3. What is the difference between equal sets and equivalent sets?
The main difference is that equal sets have the same elements, while equivalent sets have the same number of elements. Equal sets must match element by element, but equivalent sets only need equal size.
- Equal sets: A = {1,2,3}, B = {1,2,3}
- Equivalent sets: A = {1,2,3}, B = {a,b,c}
- All equal sets are equivalent, but not all equivalent sets are equal.
4. How do you check if two sets are equal?
To check if two sets are equal, verify that every element of one set appears in the other set and vice versa. Follow these steps:
- Step 1: List elements of both sets clearly.
- Step 2: Compare each element.
- Step 3: Ensure no extra or missing elements.
5. How do you determine if two sets are equivalent?
Two sets are equivalent if they have the same number of elements, meaning their cardinalities are equal. To determine this:
- Step 1: Count elements in Set A → n(A).
- Step 2: Count elements in Set B → n(B).
- Step 3: Compare the counts.
6. Can two sets be equal but not equivalent?
No, two sets cannot be equal without being equivalent because equal sets always have the same number of elements.
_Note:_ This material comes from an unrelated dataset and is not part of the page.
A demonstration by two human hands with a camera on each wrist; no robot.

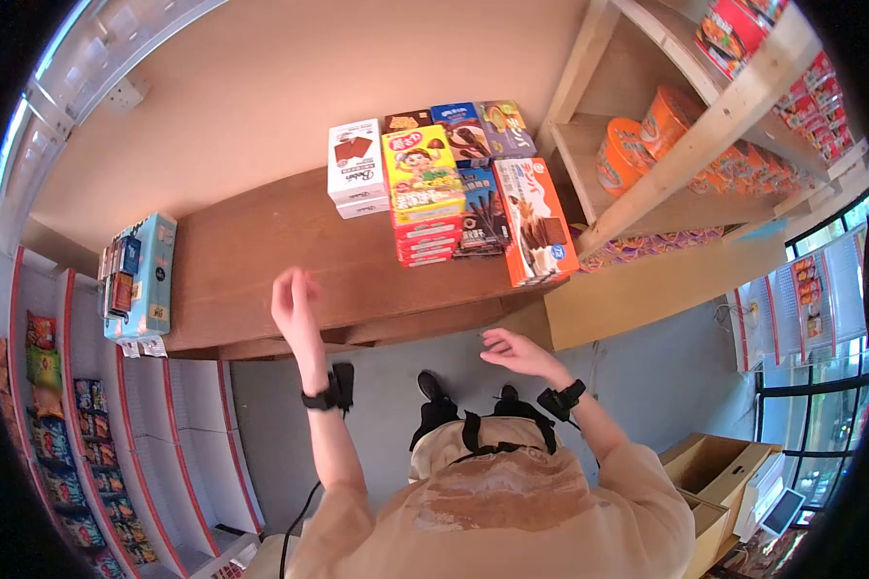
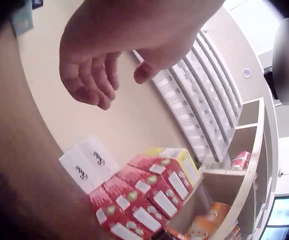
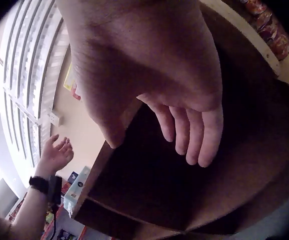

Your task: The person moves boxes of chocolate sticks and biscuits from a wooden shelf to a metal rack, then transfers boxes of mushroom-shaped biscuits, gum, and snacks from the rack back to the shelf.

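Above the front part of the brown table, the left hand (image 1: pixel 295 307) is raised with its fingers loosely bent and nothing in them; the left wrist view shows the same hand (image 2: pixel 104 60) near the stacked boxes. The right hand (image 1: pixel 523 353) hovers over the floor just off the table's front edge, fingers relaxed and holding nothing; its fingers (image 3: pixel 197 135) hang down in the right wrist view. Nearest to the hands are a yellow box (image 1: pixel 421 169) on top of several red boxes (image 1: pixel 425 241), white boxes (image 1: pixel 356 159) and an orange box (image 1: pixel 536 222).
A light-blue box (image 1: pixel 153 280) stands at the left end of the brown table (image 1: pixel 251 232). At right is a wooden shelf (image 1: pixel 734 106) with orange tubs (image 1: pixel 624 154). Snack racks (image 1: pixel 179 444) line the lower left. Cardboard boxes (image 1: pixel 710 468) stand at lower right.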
If A = B, then automatically n(A) = n(B). Therefore, all equal sets are also equivalent sets.
7. Can two sets be equivalent but not equal?
Yes, two sets can be equivalent but not equal if they have the same number of elements but different elements. For example:
- A = {1, 2, 3}
- B = {4, 5, 6}
8. What is the cardinality of a set?
The cardinality of a set is the total number of distinct elements in that set. It is denoted by n(A) for a set A.
- If A = {2, 4, 6, 8}, then n(A) = 4.
- Cardinality is used to check equivalent sets.
- Duplicate elements are counted only once.
9. Are two empty sets equal and equivalent?
Yes, all empty sets are both equal and equivalent because they contain no elements. The empty set is denoted by ∅ or {}.
- n(∅) = 0
- Any empty set has zero elements.
- Therefore, all empty sets are equal to each other.
10. What are some common mistakes when dealing with equal and equivalent sets?
A common mistake is confusing equal sets with equivalent sets. Students often think sets with the same number of elements are automatically equal, which is incorrect.
- Equal sets require identical elements.
- Equivalent sets only require equal cardinality.
- Ignoring duplicate elements in sets can also cause errors.